Exercise: Exact repetition of the data is the whole task.

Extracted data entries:
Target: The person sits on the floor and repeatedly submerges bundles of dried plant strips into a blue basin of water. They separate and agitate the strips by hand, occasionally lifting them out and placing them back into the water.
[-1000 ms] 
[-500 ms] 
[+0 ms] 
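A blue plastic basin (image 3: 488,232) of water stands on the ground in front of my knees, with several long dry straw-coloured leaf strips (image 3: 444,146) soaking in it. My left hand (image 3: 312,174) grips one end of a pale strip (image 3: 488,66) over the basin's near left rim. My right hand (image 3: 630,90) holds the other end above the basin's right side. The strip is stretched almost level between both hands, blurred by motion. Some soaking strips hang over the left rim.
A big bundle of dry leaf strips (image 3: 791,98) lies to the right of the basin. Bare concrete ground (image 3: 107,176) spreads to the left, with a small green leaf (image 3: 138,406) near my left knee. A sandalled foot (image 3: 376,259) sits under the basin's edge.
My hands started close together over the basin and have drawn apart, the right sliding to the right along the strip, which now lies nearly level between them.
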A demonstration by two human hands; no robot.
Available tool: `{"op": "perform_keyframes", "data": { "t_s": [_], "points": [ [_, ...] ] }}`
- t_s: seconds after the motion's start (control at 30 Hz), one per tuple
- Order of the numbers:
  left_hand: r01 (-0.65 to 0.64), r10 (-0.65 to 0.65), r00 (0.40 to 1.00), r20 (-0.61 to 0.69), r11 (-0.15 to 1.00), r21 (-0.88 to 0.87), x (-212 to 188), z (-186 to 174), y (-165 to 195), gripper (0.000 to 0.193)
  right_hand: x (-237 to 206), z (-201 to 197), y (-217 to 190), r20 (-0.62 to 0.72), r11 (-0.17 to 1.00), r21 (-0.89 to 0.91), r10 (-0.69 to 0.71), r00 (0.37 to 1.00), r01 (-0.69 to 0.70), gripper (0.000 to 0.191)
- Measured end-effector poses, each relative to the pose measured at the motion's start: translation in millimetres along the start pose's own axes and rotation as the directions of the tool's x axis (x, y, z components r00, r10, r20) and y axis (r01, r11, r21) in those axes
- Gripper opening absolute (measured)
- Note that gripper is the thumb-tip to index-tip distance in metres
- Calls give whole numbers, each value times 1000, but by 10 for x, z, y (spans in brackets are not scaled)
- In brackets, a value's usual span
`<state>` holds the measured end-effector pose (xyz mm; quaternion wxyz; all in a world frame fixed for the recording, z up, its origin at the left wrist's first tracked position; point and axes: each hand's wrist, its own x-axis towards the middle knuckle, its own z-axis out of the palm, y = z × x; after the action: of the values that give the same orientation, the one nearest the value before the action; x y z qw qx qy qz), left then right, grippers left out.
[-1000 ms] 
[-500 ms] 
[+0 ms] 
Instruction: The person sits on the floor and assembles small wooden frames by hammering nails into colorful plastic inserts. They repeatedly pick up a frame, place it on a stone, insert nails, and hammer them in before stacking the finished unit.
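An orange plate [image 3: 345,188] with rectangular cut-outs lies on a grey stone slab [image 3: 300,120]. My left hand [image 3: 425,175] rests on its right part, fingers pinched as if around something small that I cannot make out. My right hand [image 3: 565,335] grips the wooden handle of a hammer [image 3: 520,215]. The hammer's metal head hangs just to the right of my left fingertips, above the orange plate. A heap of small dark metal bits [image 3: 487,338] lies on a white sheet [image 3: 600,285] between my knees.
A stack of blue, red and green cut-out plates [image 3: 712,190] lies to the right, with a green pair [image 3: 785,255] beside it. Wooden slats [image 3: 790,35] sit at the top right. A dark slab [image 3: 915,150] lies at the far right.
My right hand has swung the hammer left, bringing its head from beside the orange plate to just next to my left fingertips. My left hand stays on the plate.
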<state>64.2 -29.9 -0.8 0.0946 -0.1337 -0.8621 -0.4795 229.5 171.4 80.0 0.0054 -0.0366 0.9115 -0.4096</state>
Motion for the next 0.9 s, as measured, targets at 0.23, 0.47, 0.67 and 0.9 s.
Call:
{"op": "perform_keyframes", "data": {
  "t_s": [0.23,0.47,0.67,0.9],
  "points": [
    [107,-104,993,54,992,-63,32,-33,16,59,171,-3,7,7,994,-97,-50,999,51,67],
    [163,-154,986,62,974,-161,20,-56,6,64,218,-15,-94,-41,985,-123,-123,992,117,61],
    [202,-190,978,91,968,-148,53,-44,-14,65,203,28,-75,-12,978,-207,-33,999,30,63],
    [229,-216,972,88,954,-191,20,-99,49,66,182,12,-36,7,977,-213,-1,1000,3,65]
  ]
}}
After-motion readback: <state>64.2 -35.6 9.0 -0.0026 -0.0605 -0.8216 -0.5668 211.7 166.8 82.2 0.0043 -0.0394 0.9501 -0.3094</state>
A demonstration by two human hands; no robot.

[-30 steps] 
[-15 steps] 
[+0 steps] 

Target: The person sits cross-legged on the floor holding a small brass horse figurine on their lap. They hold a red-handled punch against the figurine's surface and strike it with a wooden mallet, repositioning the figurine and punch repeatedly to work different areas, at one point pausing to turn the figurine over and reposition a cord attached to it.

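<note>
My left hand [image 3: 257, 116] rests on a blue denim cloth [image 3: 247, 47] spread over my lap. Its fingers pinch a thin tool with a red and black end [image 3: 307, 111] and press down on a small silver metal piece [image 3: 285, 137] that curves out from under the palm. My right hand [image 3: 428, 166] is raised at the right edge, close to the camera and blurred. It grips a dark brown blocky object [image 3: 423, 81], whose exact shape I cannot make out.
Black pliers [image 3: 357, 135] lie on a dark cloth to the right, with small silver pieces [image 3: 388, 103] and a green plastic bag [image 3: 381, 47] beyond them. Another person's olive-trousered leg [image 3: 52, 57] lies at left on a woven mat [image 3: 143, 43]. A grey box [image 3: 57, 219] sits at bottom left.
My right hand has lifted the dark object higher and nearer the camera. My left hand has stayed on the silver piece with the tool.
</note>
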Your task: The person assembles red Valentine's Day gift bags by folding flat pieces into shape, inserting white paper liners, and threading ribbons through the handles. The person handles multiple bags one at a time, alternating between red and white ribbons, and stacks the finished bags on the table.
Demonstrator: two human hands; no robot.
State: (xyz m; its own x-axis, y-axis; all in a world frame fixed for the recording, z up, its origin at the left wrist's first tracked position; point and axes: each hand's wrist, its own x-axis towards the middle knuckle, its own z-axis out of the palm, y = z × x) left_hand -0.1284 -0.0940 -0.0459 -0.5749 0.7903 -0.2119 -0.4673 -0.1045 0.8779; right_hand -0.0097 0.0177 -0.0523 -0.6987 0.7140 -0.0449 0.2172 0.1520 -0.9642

Your solution:
Target: The person sits on the floor and repeatedly submerges bundles of dried plant strips into a blue basin of water. They separate and agitate the strips by hand, occasionally lifting them out and placing them back into the water.
[-1000 ms] 
[-500 ms] 
[+0 ms] 
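A blue plastic basin (image 3: 488,232) of water stands on the ground in front of my knees, with several long dry straw-coloured leaf strips (image 3: 444,146) soaking in it. My left hand (image 3: 312,174) grips one end of a pale strip (image 3: 488,66) over the basin's near left rim. My right hand (image 3: 630,90) holds the other end above the basin's right side. The strip is stretched almost level between both hands, blurred by motion. Some soaking strips hang over the left rim.
A big bundle of dry leaf strips (image 3: 791,98) lies to the right of the basin. Bare concrete ground (image 3: 107,176) spreads to the left, with a small green leaf (image 3: 138,406) near my left knee. A sandalled foot (image 3: 376,259) sits under the basin's edge.
My hands started close together over the basin and have drawn apart, the right sliding to the right along the strip, which now lies nearly level between them.
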A demonstration by two human hands; no robot.
Available tool: `{"op": "perform_keyframes", "data": { "t_s": [_], "points": [ [_, ...] ] }}`
- t_s: seconds after the motion's start (control at 30 Hz), one per tuple
- Order of the numbers:
  left_hand: r01 (-0.65 to 0.64), r10 (-0.65 to 0.65), r00 (0.40 to 1.00), r20 (-0.61 to 0.69), r11 (-0.15 to 1.00), r21 (-0.88 to 0.87), x (-212 to 188), z (-186 to 174), y (-165 to 195), gripper (0.000 to 0.193)
  right_hand: x (-237 to 206), z (-201 to 197), y (-217 to 190), r20 (-0.62 to 0.72), r11 (-0.17 to 1.00), r21 (-0.89 to 0.91), r10 (-0.69 to 0.71), r00 (0.37 to 1.00), r01 (-0.69 to 0.70), gripper (0.000 to 0.191)
- Measured end-effector poses, each relative to the pose measured at the motion's start: translation in millimetres along the start pose's own axes and rotation as the directions of the tool's x axis (x, y, z components r00, r10, r20) and y axis (r01, r11, r21) in those axes
- Gripper opening absolute (measured)
- Note that gripper is the thumb-tip to index-tip distance in metres
- Calls give whole numbers, each value times 1000, but by 10 for x, z, y (spans in brackets are not scaled)
- In brackets, a value's usual span
`<state>` holds the measured end-effector pose (xyz mm; quaternion wxyz; all in a world frame fixed for the recording, z up, its origin at the left wrist's first tracked position; point and axes: each hand's wrist, its own x-axis towards the middle knuckle, its own z-axis out of the palm, y = z × x; after the action: of the values that give the same orientation, the one nearest the value before the action; x y z qw qx qy qz), left then right, grippers left out.
[-1000 ms] 
[-500 ms] 
[+0 ms] 
Instruction: The person sits on the floor and assembles small wooden frames by hammering nails into colorful plastic inserts. They repeatedly pick up a frame, place it on a stone, insert nails, and hammer them in before stacking the finished unit.
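An orange plate [image 3: 345,188] with rectangular cut-outs lies on a grey stone slab [image 3: 300,120]. My left hand [image 3: 425,175] rests on its right part, fingers pinched as if around something small that I cannot make out. My right hand [image 3: 565,335] grips the wooden handle of a hammer [image 3: 520,215]. The hammer's metal head hangs just to the right of my left fingertips, above the orange plate. A heap of small dark metal bits [image 3: 487,338] lies on a white sheet [image 3: 600,285] between my knees.
A stack of blue, red and green cut-out plates [image 3: 712,190] lies to the right, with a green pair [image 3: 785,255] beside it. Wooden slats [image 3: 790,35] sit at the top right. A dark slab [image 3: 915,150] lies at the far right.
My right hand has swung the hammer left, bringing its head from beside the orange plate to just next to my left fingertips. My left hand stays on the plate.
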<state>64.2 -29.9 -0.8 0.0946 -0.1337 -0.8621 -0.4795 229.5 171.4 80.0 0.0054 -0.0366 0.9115 -0.4096</state>
Motion for the next 0.9 s, as measured, targets at 0.23, 0.47, 0.67 and 0.9 s.
Call:
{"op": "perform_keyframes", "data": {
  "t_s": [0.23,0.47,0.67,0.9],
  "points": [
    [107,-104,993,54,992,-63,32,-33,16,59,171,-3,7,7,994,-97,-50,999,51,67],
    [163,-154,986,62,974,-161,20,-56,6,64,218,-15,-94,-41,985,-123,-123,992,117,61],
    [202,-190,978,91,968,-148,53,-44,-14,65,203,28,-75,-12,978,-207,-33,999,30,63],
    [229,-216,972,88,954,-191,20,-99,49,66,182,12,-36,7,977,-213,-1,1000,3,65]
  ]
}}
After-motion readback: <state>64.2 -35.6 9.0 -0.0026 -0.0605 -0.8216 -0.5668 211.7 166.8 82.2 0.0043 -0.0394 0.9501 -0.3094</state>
A demonstration by two human hands; no robot.

[-30 steps] 
[-15 steps] 
[+0 steps] 

Target: The person sits cross-legged on the floor holding a small brass horse figurine on their lap. They hold a red-handled punch against the figurine's surface and strike it with a wooden mallet, repositioning the figurine and punch repeatedly to work different areas, at one point pausing to turn the figurine over and reposition a cord attached to it.

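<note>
My left hand [image 3: 257, 116] rests on a blue denim cloth [image 3: 247, 47] spread over my lap. Its fingers pinch a thin tool with a red and black end [image 3: 307, 111] and press down on a small silver metal piece [image 3: 285, 137] that curves out from under the palm. My right hand [image 3: 428, 166] is raised at the right edge, close to the camera and blurred. It grips a dark brown blocky object [image 3: 423, 81], whose exact shape I cannot make out.
Black pliers [image 3: 357, 135] lie on a dark cloth to the right, with small silver pieces [image 3: 388, 103] and a green plastic bag [image 3: 381, 47] beyond them. Another person's olive-trousered leg [image 3: 52, 57] lies at left on a woven mat [image 3: 143, 43]. A grey box [image 3: 57, 219] sits at bottom left.
My right hand has lifted the dark object higher and nearer the camera. My left hand has stayed on the silver piece with the tool.
</note>
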Your task: The person assembles red Valentine's Day gift bags by folding flat pieces into shape, inserting white paper liners, and threading ribbons through the handles. The person handles multiple bags one at a time, alternating between red and white ribbons, and stacks the finished bags on the table.
Demonstrator: two human hands; no robot.
State: (xyz m; its own x-axis, y-axis; all in a world frame fixed for the recording, z up, its origin at the left wrist's first tracked position; point and axes: each hand's wrist, its own x-axis towards the middle knuckle, its own z-axis out of the palm, y = z × x) left_hand -0.1284 -0.0940 -0.0459 -0.5749 0.7903 -0.2119 -0.4673 -0.1045 0.8779; right_hand -0.0097 0.0177 -0.0523 -0.6987 0.7140 -0.0449 0.2172 0.1520 -0.9642

The output is done.